Is federal legislation coming? Just as the short-lived California legislation requiring opt in for unsolicited commercial e-mail had the potential to set a national standard, Utah’s legislation threatens the same given the Internet’s borderless nature. Marketers would hope that Congress would recognize this potential and respond accordingly.

Federal bills are pending. In July 2003, the Safeguard Against Privacy Invasions Act was introduced, requiring companies that use spyware technology to inform users and obtain permission before loading it onto a computer. In February, legislation was introduced in the Senate to prohibit spyware and other forms of tracking software from being secretly installed on computers.

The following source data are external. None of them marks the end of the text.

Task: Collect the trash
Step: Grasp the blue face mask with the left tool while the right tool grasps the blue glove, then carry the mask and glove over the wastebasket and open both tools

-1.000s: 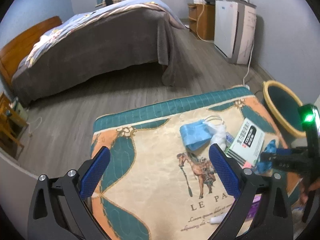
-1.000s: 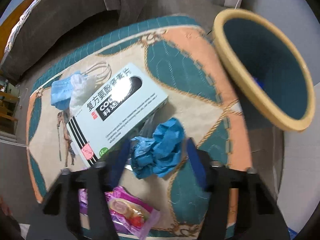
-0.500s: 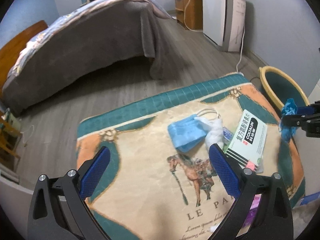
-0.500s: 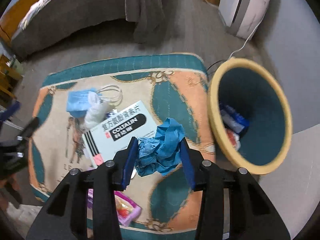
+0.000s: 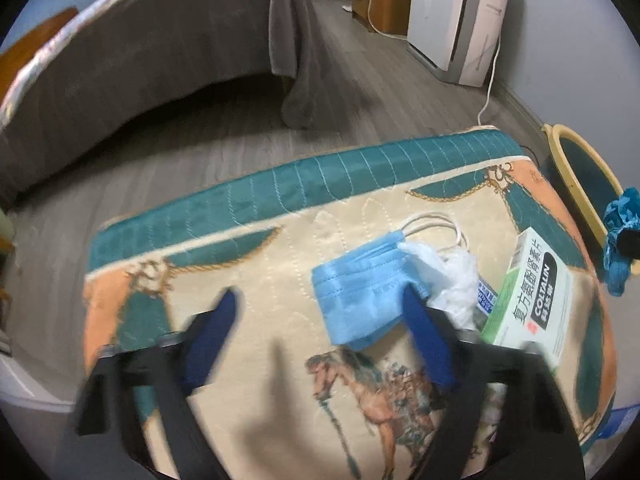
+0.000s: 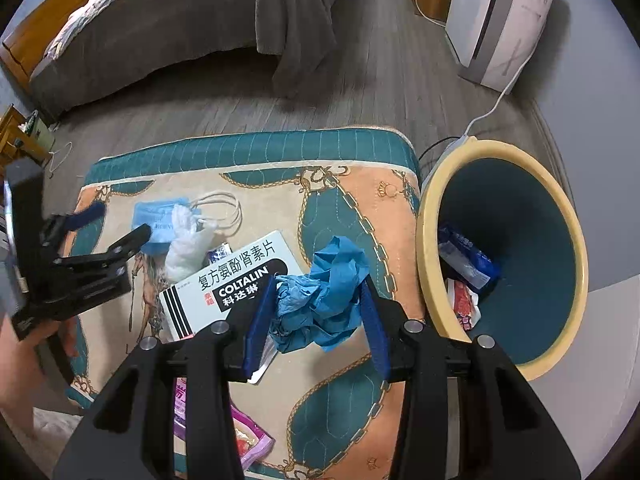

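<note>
A mat point(image 6: 352, 412) is lying on the floor point(image 6: 384, 92) in front of a bed point(image 6: 168, 28). A bin point(image 6: 430, 280) is standing just beside the mat's right edge, with wrappers point(image 6: 466, 264) lying in it. On the mat, a face mask point(image 5: 360, 292) is lying toward the back, a crumpled tissue point(image 5: 452, 276) is resting against its right side, and a medicine box point(image 5: 532, 300) is lying to the right of the tissue. A snack packet point(image 6: 244, 436) is lying near the mat's front edge. The right gripper point(image 6: 316, 312) is hanging over the mat beside the bin, with a wad of paper point(image 6: 320, 304) sitting between its fingers. The left gripper point(image 5: 320, 336) is hanging over the mask's left side, its jaws closing with the mask's edge between them.
</note>
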`<state>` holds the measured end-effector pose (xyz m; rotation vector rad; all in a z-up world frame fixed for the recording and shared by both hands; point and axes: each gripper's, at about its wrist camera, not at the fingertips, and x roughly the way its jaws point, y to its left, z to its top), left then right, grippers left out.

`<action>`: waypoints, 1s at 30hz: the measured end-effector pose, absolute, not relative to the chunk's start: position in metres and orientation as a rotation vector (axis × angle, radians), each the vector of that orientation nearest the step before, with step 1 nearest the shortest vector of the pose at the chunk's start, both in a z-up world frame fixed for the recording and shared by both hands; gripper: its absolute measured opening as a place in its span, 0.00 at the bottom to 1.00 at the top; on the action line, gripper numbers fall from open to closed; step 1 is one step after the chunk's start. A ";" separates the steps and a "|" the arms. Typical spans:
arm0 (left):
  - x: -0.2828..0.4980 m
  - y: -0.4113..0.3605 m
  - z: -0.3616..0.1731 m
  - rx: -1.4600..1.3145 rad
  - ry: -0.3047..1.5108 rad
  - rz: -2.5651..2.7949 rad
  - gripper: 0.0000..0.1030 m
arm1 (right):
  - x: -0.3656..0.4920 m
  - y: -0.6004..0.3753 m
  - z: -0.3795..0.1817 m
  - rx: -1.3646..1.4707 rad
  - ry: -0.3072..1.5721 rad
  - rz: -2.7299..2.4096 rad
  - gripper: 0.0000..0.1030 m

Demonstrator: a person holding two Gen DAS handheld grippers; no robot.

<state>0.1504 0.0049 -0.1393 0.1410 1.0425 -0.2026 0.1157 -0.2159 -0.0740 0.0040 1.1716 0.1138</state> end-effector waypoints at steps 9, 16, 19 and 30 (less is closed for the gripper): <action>0.146 -0.004 -0.142 0.145 1.031 -0.264 0.25 | 0.116 -0.213 -0.073 -0.005 1.173 0.129 0.41; 0.137 0.001 -0.109 0.144 0.941 -0.223 0.23 | 0.116 -0.210 -0.066 -0.007 1.150 0.136 0.41; 0.134 0.012 -0.087 0.105 0.896 -0.187 0.23 | 0.116 -0.211 -0.062 0.001 1.138 0.134 0.41; 0.098 0.017 -0.010 0.106 0.745 -0.176 0.23 | 0.114 -0.207 -0.044 0.008 1.089 0.150 0.41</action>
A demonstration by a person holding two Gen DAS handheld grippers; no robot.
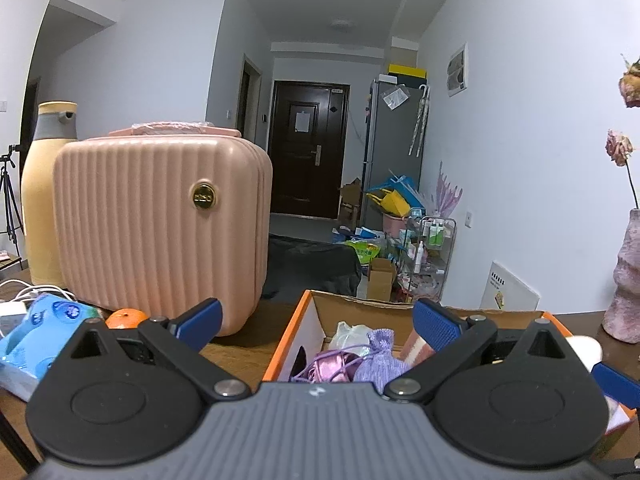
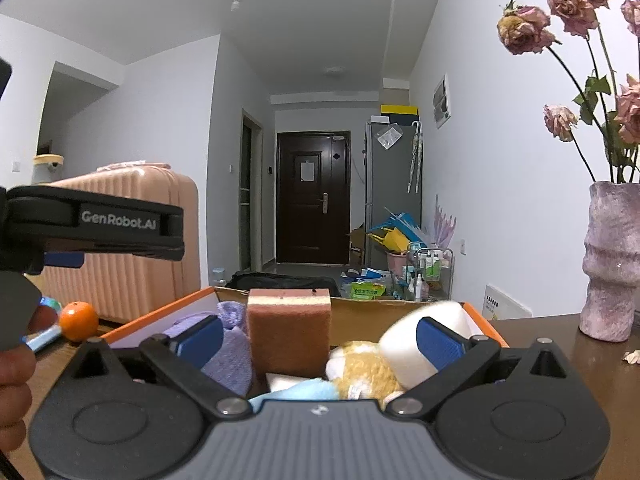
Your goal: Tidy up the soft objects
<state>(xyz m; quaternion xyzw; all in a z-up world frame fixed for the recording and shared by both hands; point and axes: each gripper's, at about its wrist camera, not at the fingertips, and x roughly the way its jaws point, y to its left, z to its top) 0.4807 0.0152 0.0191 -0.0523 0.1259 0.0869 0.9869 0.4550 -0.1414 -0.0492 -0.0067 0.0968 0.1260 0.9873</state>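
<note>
Hovering both grippers over an orange-edged cardboard box (image 2: 160, 312) on the wooden bench (image 2: 560, 344), I judge the sorting of soft objects to be well along, with most of them already inside. The left gripper (image 1: 318, 322) hangs with its blue pads spread wide and nothing between them; the right gripper (image 2: 320, 338) is likewise apart and empty.

In the right wrist view the box holds a brown sponge (image 2: 289, 332) standing upright at centre, a knitted lavender pouch (image 2: 234, 354) at its 9 o'clock, a yellow plush toy (image 2: 364, 368) at its 5 o'clock, a white foam roll (image 2: 416, 344) at its 3 o'clock, and a pale blue cloth (image 2: 296, 392) at its 6 o'clock. The left wrist view adds a shiny purple drawstring bag (image 1: 328, 364) and a crumpled white plastic bag (image 1: 352, 332) deeper in the box.

Outside it, at the box's 9 o'clock, lie a blue tissue pack (image 1: 36, 336) and an orange (image 2: 79, 320) before a pink ribbed case (image 1: 160, 224).

The next move, I reckon, calls for swinging the left gripper toward the tissue pack, if it counts as soft, and closing gently so it does not crush.
</note>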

The SPYBLOCK (Software Principles Yielding Better Levels of Consumer Knowledge) Act, S.B. 2145, would prohibit installing software on a person’s computer without notice and consent and require uninstall procedures for downloadable software. The act also would prohibit installing software on a person’s computer if the software is intended or “reasonably expected” to mislead the user concerning the identity of the person responsible for the software.

The notice provisions in the act are onerous. The notice must include a clear notification, displayed on the screen until the user grants or denies consent to installation, of the name and general nature of the software.

Separate disclosures are required with respect to each information collection, advertising, distributed computing and settings modification feature contained in the software, which must remain on the screen until the user either grants or denies consent to that feature. In the case of an advertising feature, the bill would require descriptions regarding the frequency of ads.

SPYBLOCK authorizes the Federal Trade Commission to enforce the act as if a violation were an unfair or deceptive practice. Any entity that violates any provision is subject to the penalties provided in the FTC act and further permits state attorneys general to commence proceedings on behalf of residents of their states.

However, unlike the CAN-SPAM Act of 2003, which pre-empted most state laws relating to non-content issues, the proposed federal legislation currently has no pre-emption provision. Instead, it would create even more confusion in the marketplace.

Utah’s law opens the question of whether similar states will follow suit, and whether the bills pending at the federal level will be enacted and if they will set a national standard. Lobbying from interested parties on both sides makes clear that legislators must balance the needs of computer users with those of companies who use the Internet and software technology to generate business.